For most women, the fear of a second cancer diagnosis is quite high. The researchers hope that breast MRI can improve a woman's quality of life both at the time of her diagnosis and the years following. Researchers are optimistic that there may be long-term savings to patients and to the health-care system due to MRI's ability to detect cancer in both breasts prior to therapy — which may result in fewer rounds of chemotherapy and breast surgeries.
Lehman is a member of the ACS Breast Cancer Advisory Group and co-author of the new guideline for adding an MRI scan to an annual mammogram for women considered to be at high risk for breast cancer.

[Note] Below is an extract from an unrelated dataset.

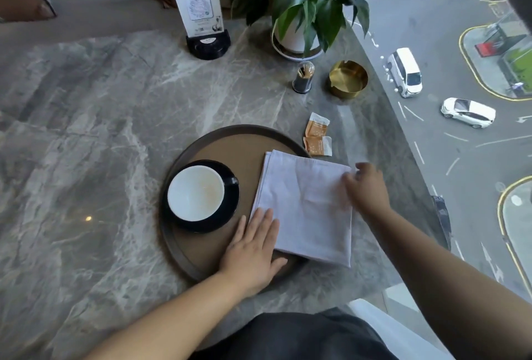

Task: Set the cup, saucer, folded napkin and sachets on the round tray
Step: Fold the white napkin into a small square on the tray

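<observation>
Head view: cup (195, 192) on saucer (227, 217), both on round tray (230, 135), left half. Folded napkin (305, 207) on tray, right edge overhanging rim. Left hand (253, 250) flat, fingers spread on napkin's near-left corner. Right hand (367, 187) pinching its far-right corner. Sachets (316, 138) off tray, on table (86, 100). Risk: overhang lets napkin slide off; tugging may nudge saucer.

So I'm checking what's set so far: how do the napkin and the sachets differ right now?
The napkin lies mostly on the tray, overhanging its right rim; the sachets lie on the table just beyond that rim. Both hands touch the napkin, the left hand flat on its near corner and the right hand at its right edge; nothing touches the sachets. The napkin is plain pale cloth, the sachets orange and white. Both lie flat.
</observation>
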`<state>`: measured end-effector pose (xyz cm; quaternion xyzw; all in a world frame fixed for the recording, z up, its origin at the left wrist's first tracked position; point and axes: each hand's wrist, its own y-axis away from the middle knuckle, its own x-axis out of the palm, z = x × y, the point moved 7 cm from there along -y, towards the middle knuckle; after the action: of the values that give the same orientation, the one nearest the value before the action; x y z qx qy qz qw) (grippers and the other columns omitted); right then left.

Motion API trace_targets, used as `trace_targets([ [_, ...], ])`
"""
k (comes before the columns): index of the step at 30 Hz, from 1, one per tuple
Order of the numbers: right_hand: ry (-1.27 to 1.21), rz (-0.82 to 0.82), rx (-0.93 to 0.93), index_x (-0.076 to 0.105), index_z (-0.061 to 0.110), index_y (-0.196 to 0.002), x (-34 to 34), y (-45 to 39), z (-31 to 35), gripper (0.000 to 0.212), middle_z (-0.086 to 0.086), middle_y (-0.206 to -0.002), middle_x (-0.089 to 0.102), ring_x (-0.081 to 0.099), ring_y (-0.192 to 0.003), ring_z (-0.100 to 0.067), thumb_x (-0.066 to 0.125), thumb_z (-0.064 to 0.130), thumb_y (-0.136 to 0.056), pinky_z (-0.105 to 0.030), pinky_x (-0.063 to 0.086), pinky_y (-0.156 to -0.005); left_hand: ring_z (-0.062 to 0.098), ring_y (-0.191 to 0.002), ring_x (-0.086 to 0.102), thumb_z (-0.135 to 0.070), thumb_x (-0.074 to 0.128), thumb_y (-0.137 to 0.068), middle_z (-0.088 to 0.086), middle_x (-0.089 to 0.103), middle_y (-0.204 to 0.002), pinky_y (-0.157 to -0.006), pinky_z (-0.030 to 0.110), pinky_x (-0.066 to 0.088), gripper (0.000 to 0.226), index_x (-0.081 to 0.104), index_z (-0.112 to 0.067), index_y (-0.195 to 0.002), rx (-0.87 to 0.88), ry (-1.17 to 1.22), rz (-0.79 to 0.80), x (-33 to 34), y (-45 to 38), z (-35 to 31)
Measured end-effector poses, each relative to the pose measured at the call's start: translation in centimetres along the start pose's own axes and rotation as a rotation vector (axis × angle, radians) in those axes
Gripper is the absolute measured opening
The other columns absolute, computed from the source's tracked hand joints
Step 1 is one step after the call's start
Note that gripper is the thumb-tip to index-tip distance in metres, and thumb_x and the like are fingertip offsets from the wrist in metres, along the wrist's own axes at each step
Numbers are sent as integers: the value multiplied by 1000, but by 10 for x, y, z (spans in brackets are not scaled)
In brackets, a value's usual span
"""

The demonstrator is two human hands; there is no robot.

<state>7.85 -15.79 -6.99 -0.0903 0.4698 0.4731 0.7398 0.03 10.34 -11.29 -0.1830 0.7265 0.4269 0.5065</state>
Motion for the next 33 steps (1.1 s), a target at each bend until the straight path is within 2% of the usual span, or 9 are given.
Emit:
trace_targets([
  [2,-58,77,151,57,10,-116,1,-14,-5,38,-18,-112,59,58,-98,-36,54,29,-83,-39,49,-85,26,-136,-38,-70,3,-86,8,-30,-151,-111,52,-21,85,-19,-12,-144,4,-45,24,4,-1,2],
  [6,-377,358,300,61,10,-86,14,-21,1,12,-10,-68,48,48,-47,-19,63,20,-81,-24,40,-47,24,-134,-41,-77,-3,-81,6,-36,-148,-108,54,-25,89,-24,-15,-141,8,-66,55,5,1,3],
  [11,-483,542,342,54,12,-76,8,-18,-11,16,1,-42,40,33,-32,-11,63,16,-88,-19,35,-41,24,-133,-42,-77,-2,-80,5,-35,-149,-108,55,-24,89,-27,-16,-140,20,-84,78,4,1,4],
  [15,-574,571,393,57,12,-82,4,-22,-15,12,-5,-61,46,48,-47,-18,68,14,-85,-30,49,-56,24,-134,-40,-76,-1,-81,5,-33,-150,-110,56,-20,88,-24,-16,-142,26,-103,73,5,1,6],
  [21,-481,815,443,63,18,-91,8,-17,-16,21,-4,-73,62,55,-59,-14,72,33,-81,-23,43,-54,23,-135,-39,-74,-2,-82,5,-32,-150,-110,54,-21,87,-23,-15,-143,20,-119,71,6,1,7],
  [23,-493,870,388,68,12,-99,13,-15,-15,27,-7,-91,71,67,-78,-19,72,32,-81,-29,53,-78,23,-136,-38,-74,-3,-82,5,-31,-151,-110,54,-20,86,-22,-16,-143,20,-127,70,6,2,8],
  [25,-555,839,316,67,9,-107,17,-18,-11,30,-11,-106,71,68,-97,-25,73,25,-82,-41,51,-95,23,-135,-39,-73,-3,-83,5,-31,-151,-111,55,-19,85,-23,-16,-142,19,-134,72,6,2,8],
  [29,-483,797,164,60,32,-116,14,-29,-3,42,-5,-105,70,68,-93,-20,74,17,-80,-34,57,-77,22,-135,-39,-72,-3,-83,5,-31,-152,-112,54,-18,83,-25,-17,-141,21,-135,71,5,3,8],
  [33,-239,931,129,69,19,-104,12,-29,-4,20,-6,-97,75,73,-77,-15,71,16,-84,-24,55,-59,22,-135,-40,-71,-3,-83,5,-32,-151,-112,54,-17,82,-26,-17,-141,23,-133,71,4,3,8],
])
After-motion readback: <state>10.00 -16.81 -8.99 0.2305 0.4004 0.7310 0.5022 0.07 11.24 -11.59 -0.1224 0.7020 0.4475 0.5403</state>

Most high-risk women should begin getting MRIs and mammograms at age 30, the new guidelines say, unless they and their doctor think it's better to begin at a different age. Published in a recent issue of the ACS journal CA: A Cancer Journal for Clinicians, the guideline recommends MRI screening in addition to mammograms for women who meet at least one of the following conditions:
The recommendations are based on studies that were published after the ACS last revised its breast cancer early detection guidelines in 2002-2003. At that time, the panel concluded there was not enough evidence to recommend for or against the use of MRI in high-risk women, so the guideline advised these women to make the decision after talking with their doctor. Now there is more solid evidence that MRI is useful for certain women.
"These guidelines address the importance of MRI in the early detection of breast cancer among women at high risk," Lehman said. "As with other solid tumors, the sooner breast cancer is detected, the easier it is treated, and the more likely it is to be cured."